- [Available data]:

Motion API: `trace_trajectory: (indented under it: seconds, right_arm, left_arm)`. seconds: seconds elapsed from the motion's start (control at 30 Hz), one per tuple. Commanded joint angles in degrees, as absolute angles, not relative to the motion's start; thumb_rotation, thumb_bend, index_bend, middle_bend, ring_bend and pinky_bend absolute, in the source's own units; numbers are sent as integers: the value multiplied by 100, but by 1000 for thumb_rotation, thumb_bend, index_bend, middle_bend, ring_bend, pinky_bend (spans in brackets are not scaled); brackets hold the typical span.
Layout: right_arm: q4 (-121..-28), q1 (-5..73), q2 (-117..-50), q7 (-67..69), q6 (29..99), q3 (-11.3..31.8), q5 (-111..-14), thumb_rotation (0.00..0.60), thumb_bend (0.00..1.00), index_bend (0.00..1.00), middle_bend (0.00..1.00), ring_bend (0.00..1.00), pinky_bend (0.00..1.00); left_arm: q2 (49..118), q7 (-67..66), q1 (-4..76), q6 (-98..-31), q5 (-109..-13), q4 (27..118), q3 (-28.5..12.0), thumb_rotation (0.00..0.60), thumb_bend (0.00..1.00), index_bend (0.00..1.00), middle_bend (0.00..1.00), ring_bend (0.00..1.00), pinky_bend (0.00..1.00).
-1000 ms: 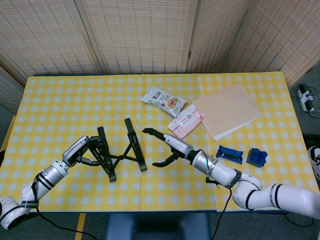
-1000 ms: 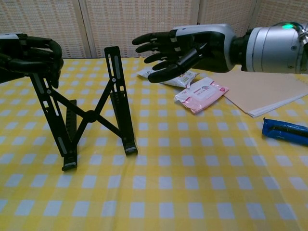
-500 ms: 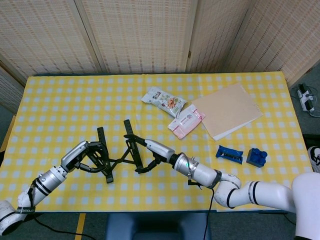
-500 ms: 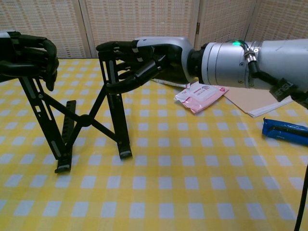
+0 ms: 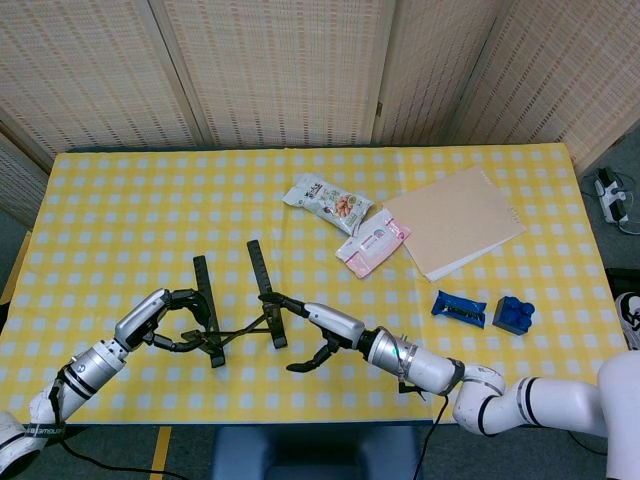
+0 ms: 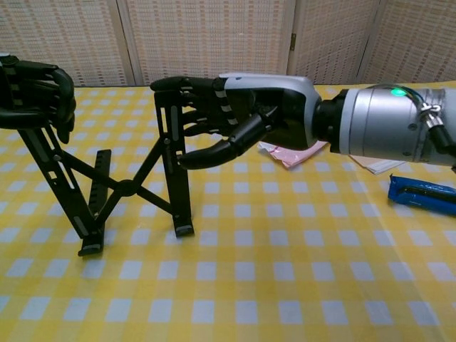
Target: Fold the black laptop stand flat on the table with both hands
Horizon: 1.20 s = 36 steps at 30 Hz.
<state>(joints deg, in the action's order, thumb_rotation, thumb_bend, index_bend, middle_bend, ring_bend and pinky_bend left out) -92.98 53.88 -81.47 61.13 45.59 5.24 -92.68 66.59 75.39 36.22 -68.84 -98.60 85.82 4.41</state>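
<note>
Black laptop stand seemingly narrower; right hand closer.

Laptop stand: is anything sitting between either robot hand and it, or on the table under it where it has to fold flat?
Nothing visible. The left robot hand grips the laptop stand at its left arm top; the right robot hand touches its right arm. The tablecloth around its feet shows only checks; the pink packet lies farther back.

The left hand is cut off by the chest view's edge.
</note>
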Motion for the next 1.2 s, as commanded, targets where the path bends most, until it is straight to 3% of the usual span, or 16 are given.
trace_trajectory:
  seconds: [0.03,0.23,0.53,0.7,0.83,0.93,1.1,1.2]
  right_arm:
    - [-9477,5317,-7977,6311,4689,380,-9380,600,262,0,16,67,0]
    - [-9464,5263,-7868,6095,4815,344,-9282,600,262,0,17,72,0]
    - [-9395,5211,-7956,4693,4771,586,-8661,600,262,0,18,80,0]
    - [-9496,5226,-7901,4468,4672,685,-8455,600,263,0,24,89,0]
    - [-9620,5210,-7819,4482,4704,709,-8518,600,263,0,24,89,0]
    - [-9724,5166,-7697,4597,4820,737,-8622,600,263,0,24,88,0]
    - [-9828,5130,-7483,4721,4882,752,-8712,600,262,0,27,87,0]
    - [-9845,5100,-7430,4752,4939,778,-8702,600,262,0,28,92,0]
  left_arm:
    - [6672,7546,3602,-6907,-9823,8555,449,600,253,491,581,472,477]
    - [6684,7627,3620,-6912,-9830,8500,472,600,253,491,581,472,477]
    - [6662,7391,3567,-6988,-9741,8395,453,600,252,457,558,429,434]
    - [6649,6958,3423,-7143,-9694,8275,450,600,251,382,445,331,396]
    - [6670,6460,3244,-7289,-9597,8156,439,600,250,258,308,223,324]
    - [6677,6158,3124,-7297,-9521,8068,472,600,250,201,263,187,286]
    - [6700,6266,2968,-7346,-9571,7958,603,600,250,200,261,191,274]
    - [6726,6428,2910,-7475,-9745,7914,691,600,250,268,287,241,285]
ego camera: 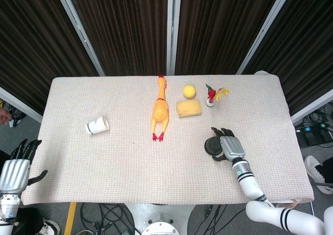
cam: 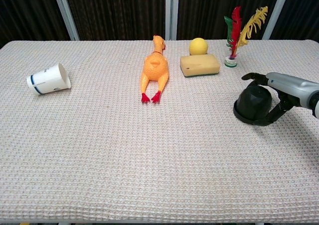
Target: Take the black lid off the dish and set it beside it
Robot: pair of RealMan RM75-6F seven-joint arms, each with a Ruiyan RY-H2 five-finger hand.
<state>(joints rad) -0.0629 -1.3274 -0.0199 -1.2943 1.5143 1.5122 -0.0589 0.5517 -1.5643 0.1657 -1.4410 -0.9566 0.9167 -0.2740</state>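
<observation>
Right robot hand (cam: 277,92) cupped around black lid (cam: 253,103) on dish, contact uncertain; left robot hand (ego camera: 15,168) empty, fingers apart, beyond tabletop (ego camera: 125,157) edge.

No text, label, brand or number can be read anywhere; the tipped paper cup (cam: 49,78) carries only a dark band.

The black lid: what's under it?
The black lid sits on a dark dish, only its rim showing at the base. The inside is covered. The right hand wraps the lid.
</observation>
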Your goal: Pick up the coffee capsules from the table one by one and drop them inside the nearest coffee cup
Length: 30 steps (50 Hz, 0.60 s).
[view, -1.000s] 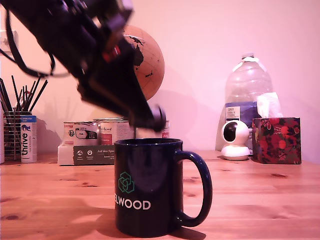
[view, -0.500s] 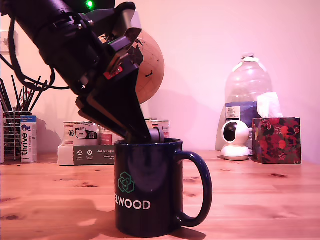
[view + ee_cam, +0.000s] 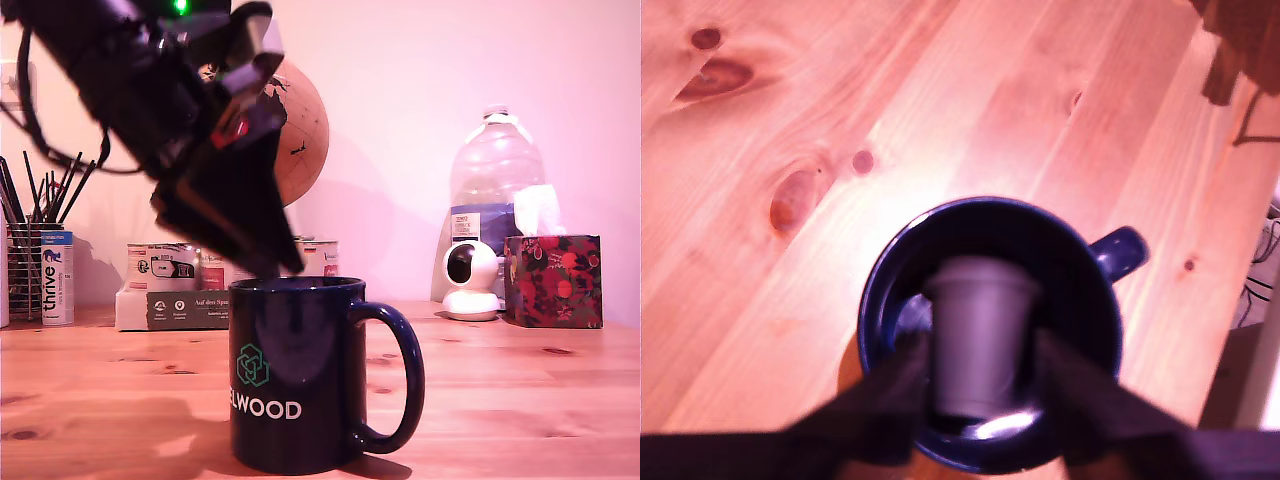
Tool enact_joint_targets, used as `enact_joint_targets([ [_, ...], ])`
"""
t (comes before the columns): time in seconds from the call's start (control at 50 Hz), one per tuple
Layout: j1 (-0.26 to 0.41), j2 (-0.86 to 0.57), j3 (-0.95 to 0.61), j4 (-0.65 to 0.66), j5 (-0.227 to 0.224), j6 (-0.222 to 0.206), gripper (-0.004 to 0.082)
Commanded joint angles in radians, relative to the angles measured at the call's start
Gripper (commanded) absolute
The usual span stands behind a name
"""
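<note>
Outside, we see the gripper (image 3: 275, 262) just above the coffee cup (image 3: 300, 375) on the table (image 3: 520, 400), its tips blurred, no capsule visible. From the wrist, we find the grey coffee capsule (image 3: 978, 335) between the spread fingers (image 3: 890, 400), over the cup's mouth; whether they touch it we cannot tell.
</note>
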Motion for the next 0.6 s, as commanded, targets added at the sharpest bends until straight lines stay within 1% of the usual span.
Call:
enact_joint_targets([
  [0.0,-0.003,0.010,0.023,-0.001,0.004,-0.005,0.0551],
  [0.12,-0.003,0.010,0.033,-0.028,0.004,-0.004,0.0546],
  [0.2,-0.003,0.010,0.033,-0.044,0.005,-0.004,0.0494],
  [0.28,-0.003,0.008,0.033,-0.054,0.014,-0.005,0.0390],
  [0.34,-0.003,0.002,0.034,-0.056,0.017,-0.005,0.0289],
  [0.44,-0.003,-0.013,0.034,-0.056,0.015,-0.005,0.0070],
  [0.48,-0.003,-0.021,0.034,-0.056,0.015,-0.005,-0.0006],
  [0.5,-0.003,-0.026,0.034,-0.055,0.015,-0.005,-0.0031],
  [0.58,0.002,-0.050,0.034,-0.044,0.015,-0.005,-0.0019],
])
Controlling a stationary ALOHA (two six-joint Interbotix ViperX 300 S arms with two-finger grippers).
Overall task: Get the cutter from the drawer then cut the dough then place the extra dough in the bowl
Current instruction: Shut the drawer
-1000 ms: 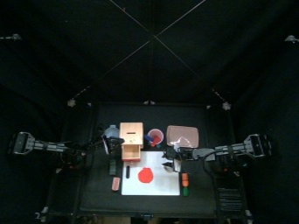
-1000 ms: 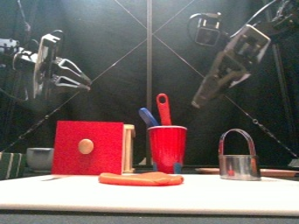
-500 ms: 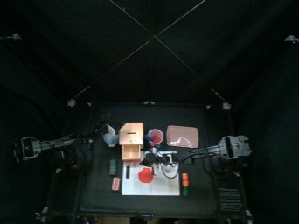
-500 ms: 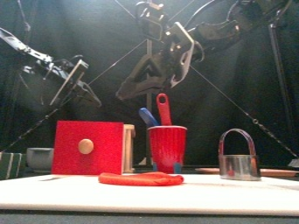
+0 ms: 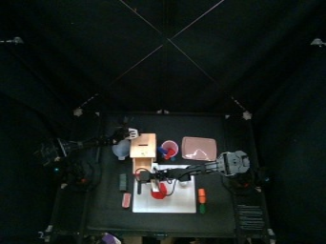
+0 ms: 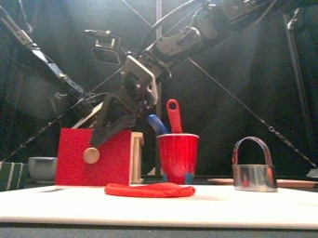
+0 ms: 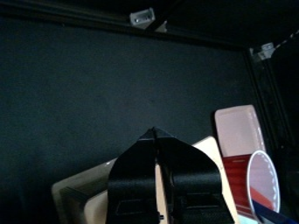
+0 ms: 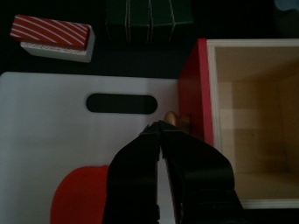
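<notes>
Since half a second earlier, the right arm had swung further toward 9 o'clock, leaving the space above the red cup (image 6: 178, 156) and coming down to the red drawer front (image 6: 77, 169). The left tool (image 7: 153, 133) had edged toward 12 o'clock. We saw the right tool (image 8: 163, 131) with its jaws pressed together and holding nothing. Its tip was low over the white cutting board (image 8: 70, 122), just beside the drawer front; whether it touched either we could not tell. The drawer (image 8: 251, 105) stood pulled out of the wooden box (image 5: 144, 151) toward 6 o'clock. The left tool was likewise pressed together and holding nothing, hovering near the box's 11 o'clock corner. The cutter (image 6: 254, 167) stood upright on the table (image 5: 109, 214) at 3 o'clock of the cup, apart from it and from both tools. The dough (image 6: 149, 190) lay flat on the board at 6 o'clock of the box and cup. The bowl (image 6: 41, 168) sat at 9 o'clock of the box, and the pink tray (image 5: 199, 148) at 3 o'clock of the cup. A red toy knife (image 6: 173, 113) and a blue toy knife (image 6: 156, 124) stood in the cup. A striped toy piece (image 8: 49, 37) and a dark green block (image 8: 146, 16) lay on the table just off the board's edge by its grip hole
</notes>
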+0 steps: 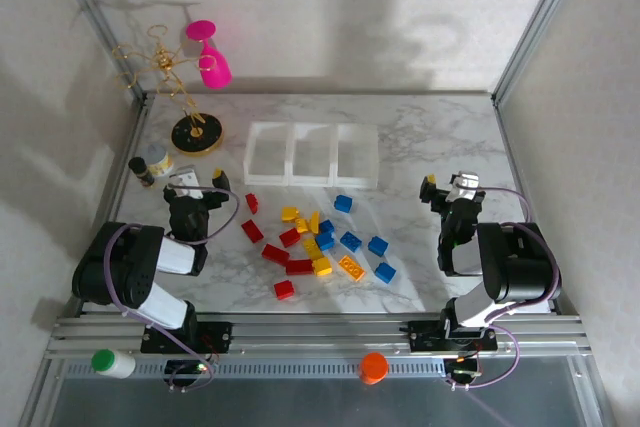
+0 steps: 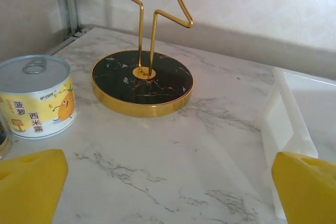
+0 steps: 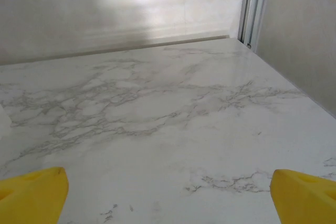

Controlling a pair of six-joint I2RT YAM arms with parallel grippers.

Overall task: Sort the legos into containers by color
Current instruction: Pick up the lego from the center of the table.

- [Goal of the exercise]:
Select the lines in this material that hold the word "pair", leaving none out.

- [Finished task]:
Robot: pair of RealMan RM75-6F seven-joint arms, each with a Ruiyan RY-H2 five-finger hand.
Controlling a pair of six-joint I2RT YAM arms with parallel grippers.

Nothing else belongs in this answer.